The glinting underside passed over her head and then roofed the river. Even the old ferry-keeper could be seen emerging from his hut, face raised at an impossible angle, curved fingers crabbing at the back of his neck. His ferry was the only way to cross.
The woman-with-no-name tottered from the inn, her drink slopping out of the tureen in her hand. She waved a fist at the intruder, her words, too, heard, but misheard, beneath the seething of the other bird-fish even now settling upon the river’s wide kiss.
Where was I? Elspeth accepted everything in life, but not my absence.

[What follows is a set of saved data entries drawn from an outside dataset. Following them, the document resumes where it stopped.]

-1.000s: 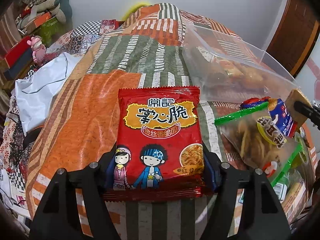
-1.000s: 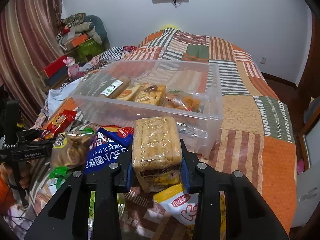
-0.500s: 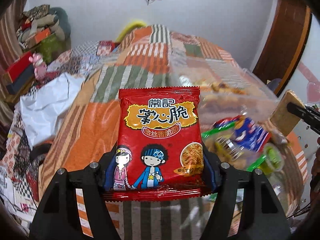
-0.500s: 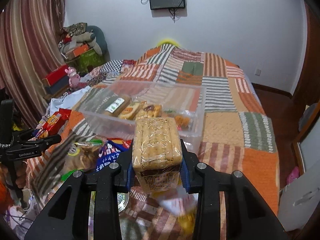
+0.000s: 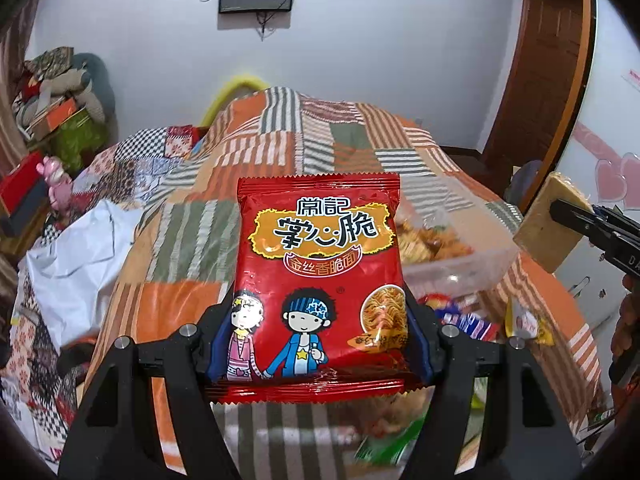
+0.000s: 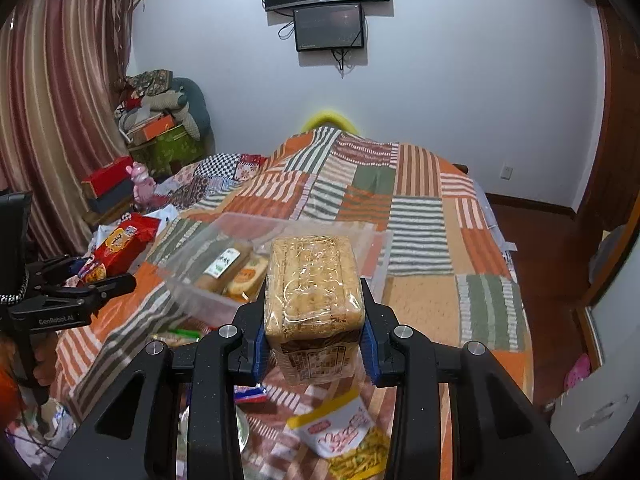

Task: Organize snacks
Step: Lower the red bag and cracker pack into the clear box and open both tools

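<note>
My left gripper (image 5: 318, 338) is shut on a red noodle-snack packet (image 5: 318, 264) with cartoon children, held up flat above the patchwork bed. My right gripper (image 6: 314, 342) is shut on a clear-wrapped block of tan crackers (image 6: 314, 280), also lifted. A clear plastic bin (image 6: 376, 248) lies on the bed beyond both, holding several wrapped snacks (image 6: 224, 266). In the left wrist view the cracker block (image 5: 548, 224) and the right gripper show at the right edge. In the right wrist view the red packet (image 6: 120, 242) and the left gripper (image 6: 86, 292) show at the left.
Loose snack packets lie on the bed below the grippers, among them a yellow-and-white bag (image 6: 340, 430) and a blue-and-red one (image 5: 466, 318). A white sheet (image 5: 76, 260) and piled boxes (image 6: 108, 188) sit to the left. A wall (image 6: 440, 80) with screens stands behind the bed.
Both grippers have risen with their packets still held. The bed, the bin and the loose snacks have sunk lower in both views, and more of the wall shows.
</note>
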`<action>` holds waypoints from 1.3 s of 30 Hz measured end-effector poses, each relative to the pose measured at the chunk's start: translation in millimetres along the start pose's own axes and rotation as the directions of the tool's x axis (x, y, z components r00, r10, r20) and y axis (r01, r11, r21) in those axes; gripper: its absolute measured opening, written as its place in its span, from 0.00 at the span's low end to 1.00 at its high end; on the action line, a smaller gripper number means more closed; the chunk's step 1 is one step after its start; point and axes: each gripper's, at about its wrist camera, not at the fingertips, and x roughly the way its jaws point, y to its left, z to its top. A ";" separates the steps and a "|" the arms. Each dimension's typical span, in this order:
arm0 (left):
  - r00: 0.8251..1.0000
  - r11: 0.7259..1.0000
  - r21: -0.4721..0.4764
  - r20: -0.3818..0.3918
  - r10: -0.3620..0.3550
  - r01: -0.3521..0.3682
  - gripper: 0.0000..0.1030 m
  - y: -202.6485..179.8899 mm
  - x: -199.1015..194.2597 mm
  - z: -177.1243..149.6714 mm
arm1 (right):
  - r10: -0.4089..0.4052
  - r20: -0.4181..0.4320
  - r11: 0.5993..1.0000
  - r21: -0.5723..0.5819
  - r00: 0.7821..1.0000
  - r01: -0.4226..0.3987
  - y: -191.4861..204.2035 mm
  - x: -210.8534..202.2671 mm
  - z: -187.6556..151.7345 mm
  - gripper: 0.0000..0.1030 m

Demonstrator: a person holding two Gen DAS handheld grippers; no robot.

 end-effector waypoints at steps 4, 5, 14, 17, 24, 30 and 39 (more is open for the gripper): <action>1.000 1.000 0.015 0.001 -0.003 0.003 0.67 -7.5 13.3 13.1 | -0.002 0.006 1.000 0.006 1.000 0.002 -2.3 8.2 7.1 0.32; 1.000 1.000 0.018 0.000 -0.004 0.004 0.67 -9.9 18.2 17.0 | -0.007 0.009 1.000 0.003 1.000 0.007 -2.7 8.7 7.7 0.32; 0.998 0.999 0.032 -0.052 -0.027 0.029 0.67 -23.8 59.7 37.2 | -0.017 -0.005 1.000 -0.001 1.000 0.017 -9.1 33.6 20.5 0.32; 0.998 0.999 0.039 -0.067 -0.022 0.024 0.67 -27.0 74.3 42.9 | -0.020 -0.024 1.000 -0.004 0.999 0.020 -9.3 47.7 23.5 0.32; 0.996 0.998 0.056 -0.087 -0.013 0.018 0.67 -30.2 96.2 48.7 | -0.019 -0.072 1.000 0.000 0.997 0.019 -12.1 76.4 25.3 0.32; 0.994 0.995 0.095 -0.112 0.000 0.011 0.67 -33.0 114.7 49.7 | -0.045 -0.119 0.999 -0.009 0.992 0.044 -19.2 94.8 21.4 0.32; 0.989 0.996 0.080 -0.149 -0.015 0.028 0.67 -27.2 130.9 47.2 | -0.067 -0.152 0.998 -0.031 0.986 0.063 -25.8 107.4 19.4 0.32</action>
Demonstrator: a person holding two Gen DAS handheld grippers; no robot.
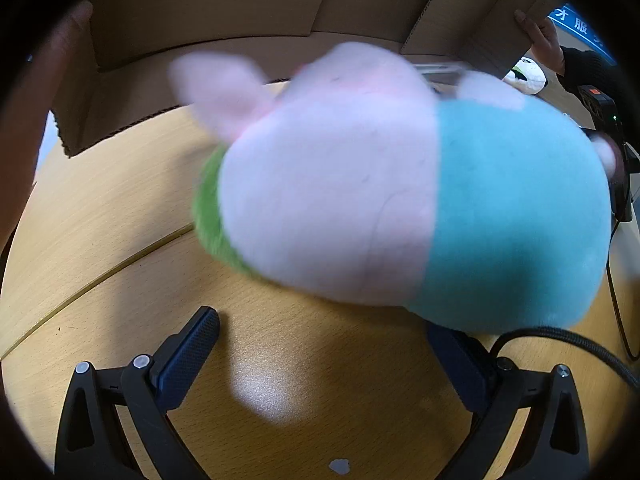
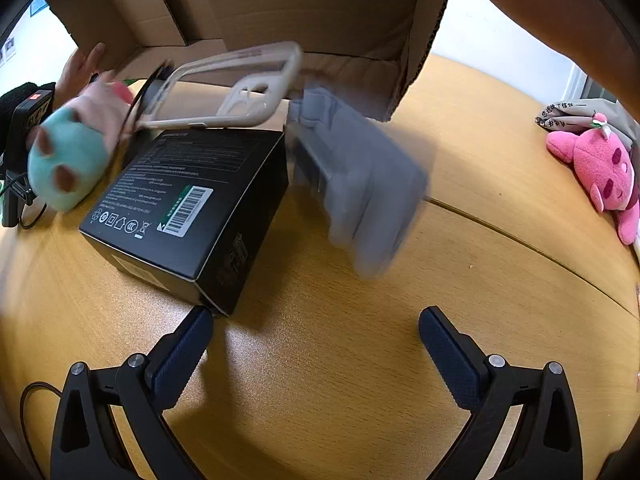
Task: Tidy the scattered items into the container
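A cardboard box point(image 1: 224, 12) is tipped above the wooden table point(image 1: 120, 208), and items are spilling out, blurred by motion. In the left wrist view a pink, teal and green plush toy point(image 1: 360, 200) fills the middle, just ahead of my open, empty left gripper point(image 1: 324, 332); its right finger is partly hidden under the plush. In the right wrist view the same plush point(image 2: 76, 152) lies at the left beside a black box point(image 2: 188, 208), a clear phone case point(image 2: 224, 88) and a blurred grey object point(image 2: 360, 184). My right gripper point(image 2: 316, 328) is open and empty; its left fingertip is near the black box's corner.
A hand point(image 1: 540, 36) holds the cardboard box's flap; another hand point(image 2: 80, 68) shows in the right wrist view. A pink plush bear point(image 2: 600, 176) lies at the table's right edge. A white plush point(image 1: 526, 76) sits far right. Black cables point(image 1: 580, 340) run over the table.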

Adventures were pleasurable risks. But, now, all was coming apart in her hands, as she held her own fingers in snailshells to her smarting eyes. This squeezed prison of sight could thus discern pointed faces at the holes neatly arranged along the bird-fish’s silver flank. Never even thinking that, one day, she, of all people, would be called upon to write new history books, the moment passed without her truly realising its importance. The humming monsters re-soared into the sky, their plumes of fire eventually forming a corona of tails around the story-book sun.

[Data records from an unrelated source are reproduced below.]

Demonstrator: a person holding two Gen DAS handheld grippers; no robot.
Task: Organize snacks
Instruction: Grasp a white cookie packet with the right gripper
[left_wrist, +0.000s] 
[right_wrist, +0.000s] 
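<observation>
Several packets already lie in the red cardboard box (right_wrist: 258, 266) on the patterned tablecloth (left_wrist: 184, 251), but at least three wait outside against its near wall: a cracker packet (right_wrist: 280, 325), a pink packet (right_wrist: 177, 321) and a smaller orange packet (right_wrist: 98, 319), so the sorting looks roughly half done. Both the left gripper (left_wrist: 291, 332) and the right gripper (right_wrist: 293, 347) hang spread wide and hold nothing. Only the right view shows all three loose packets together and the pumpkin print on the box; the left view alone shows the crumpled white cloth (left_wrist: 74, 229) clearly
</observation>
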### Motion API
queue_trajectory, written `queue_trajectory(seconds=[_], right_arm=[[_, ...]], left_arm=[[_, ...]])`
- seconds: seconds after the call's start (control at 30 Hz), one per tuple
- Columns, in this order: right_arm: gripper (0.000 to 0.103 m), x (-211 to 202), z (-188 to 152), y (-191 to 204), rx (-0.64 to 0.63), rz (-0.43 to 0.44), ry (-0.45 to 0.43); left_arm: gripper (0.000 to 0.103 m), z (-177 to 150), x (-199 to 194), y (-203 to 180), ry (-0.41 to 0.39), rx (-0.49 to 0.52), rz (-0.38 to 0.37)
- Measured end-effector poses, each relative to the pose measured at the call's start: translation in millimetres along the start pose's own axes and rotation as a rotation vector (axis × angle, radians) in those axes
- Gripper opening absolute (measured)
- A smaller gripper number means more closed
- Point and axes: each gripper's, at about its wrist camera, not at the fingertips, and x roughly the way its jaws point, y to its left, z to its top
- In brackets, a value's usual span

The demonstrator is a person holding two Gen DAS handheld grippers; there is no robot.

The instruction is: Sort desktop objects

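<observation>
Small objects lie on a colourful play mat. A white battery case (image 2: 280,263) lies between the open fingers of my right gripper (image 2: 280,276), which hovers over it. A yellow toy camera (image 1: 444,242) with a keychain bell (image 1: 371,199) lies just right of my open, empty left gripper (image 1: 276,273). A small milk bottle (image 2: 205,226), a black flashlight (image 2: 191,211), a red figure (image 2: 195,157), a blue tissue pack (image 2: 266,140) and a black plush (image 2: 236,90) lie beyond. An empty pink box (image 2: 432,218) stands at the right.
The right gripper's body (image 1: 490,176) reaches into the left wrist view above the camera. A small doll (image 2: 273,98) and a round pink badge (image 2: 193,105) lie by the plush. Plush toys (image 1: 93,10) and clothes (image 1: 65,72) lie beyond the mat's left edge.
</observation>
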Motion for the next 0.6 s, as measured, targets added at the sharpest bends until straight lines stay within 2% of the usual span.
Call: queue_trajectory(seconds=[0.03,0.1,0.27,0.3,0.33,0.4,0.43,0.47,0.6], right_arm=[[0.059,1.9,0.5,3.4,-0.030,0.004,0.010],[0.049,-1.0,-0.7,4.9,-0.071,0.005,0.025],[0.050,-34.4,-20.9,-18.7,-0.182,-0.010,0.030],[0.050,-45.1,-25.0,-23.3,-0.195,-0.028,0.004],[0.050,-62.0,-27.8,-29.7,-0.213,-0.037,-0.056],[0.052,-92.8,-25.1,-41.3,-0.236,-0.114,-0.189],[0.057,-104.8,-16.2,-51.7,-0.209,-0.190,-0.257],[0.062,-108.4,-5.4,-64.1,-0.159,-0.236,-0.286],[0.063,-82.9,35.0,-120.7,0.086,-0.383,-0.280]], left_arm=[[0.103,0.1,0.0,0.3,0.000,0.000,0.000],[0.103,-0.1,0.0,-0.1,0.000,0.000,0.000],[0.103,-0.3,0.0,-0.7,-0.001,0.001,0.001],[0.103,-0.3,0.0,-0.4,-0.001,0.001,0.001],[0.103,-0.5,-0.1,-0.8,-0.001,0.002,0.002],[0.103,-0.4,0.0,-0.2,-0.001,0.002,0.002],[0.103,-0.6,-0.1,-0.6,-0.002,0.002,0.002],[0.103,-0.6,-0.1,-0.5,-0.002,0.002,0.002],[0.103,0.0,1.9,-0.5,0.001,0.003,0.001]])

After hours into days into bigger units of time than could be countenanced by brief existences such as Elspeth, the prince’s corpse was eventually discovered near a spring of the river’s source: a body incredibly and inexplicably bereft of its toes. Her tears had already dried in advance of real sorrow’s proof source and inner pain. She knelt beside the man she loved.

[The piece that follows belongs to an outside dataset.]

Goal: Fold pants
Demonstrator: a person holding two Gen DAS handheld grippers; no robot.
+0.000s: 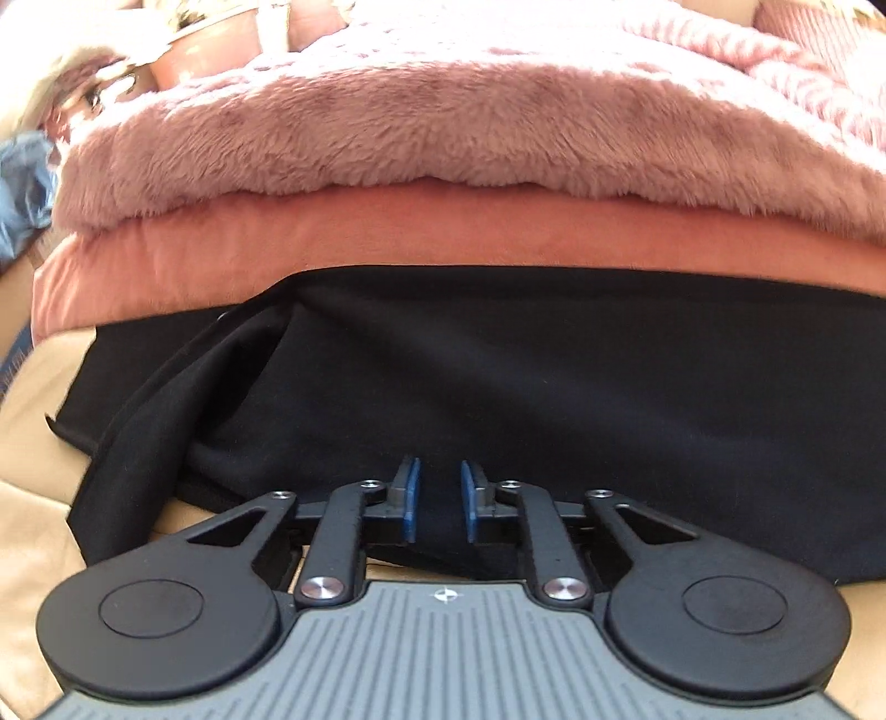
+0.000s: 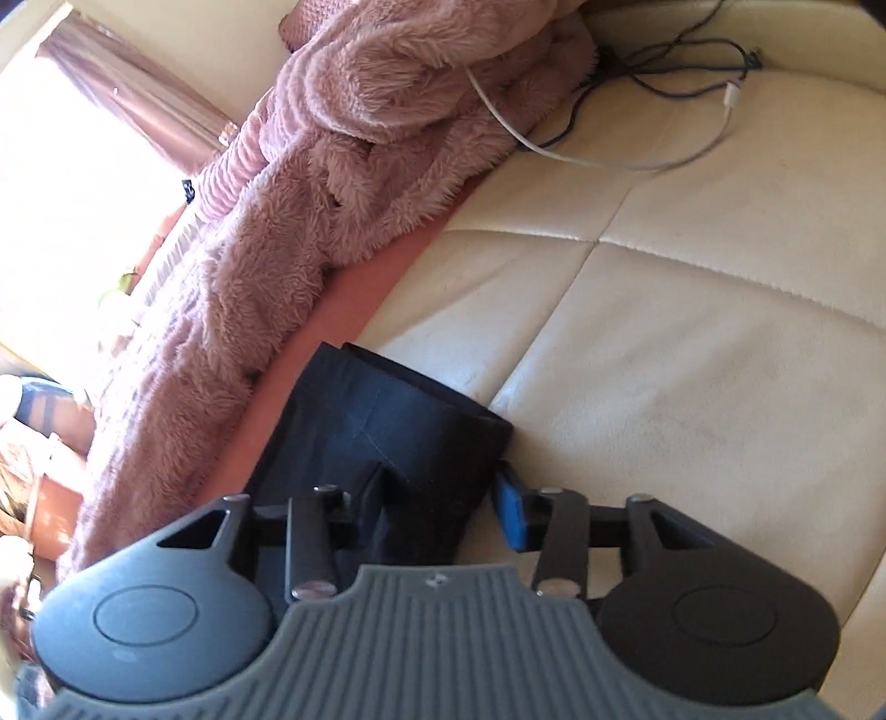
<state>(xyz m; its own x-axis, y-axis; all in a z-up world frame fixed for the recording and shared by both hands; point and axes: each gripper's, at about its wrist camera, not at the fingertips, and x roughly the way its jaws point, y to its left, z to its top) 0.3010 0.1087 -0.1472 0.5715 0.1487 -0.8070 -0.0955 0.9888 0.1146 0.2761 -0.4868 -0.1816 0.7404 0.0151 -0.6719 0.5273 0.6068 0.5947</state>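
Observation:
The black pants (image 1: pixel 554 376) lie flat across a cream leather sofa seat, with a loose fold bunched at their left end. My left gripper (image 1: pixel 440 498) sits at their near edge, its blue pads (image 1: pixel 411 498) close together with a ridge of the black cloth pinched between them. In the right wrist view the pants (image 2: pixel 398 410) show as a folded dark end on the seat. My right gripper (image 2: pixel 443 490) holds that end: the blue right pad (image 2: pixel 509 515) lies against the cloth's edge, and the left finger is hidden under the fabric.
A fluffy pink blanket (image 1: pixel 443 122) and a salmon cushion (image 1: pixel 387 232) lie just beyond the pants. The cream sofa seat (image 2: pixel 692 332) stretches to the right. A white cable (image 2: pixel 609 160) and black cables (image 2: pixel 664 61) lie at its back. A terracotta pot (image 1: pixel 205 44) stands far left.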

Wiping a sprig of hair from the tearless sweat, she kissed his dislocated lips with a passion that could only dig her deeper towards his own now empty soul.
He had possibly believed that the spring’s golden flush held wondrous qualities of mind-change and, thus, it was his favourite haunt. He had once told Elspeth the source of the jug’s contents, but she never believed him until now. His dead face was quite beyond recognition, but his buckled skins, freshly sliced each morning from dew-damp boles, were still clinging to his thews.
His bone-case had become one with rank decay, his eyes blindshot … and the inner carcass was a taxidermist’s false start.
Elspeth married him, as had been planned … or as good as married him, by marrying his corpse that was being supported by forest workers on limp limbs at the woodside altar. The corpse was then placed to rest in the marriage cot, whereby for the years ahead, the-woman-with-no-name would help Elspeth with the regular ablutions and worship of the mouldering corpse.
As the age-blotched moon dipped to peep beneath the eaves, the two women crooned lullabyes, eager for the renewal of the river’s rusty cranking – toward which Elspeth never again chose to venture.
The new history assigned to Elspeth remained unwritten simply because she couldn’t write – even though the neatly slivered wood paper had been specially supplied for her to do this by the forest workers who loved her.
But history was remembered, eventually, when the daughter of Elspeth — a child spawned from the corpse’s prolonged throbbing of productive rigor-mortis on the wedding night — grew up and learnt history by some form of princely osmosis in her genes and then she taught me about it all so as to fill my soul’s emptiness . . . but I only paid attention to her lessons sporadically because I was often busy playing lonely games of touch-catch and of who-blinks-first on hillsides swept by the translucent girders of God’s golden eyesight.
The silver bird-fish have not returned. Yet, at deepest night, disowned moons tend to ghost their way into cottage windows with dead-pan eyes and twitching gill-like craters.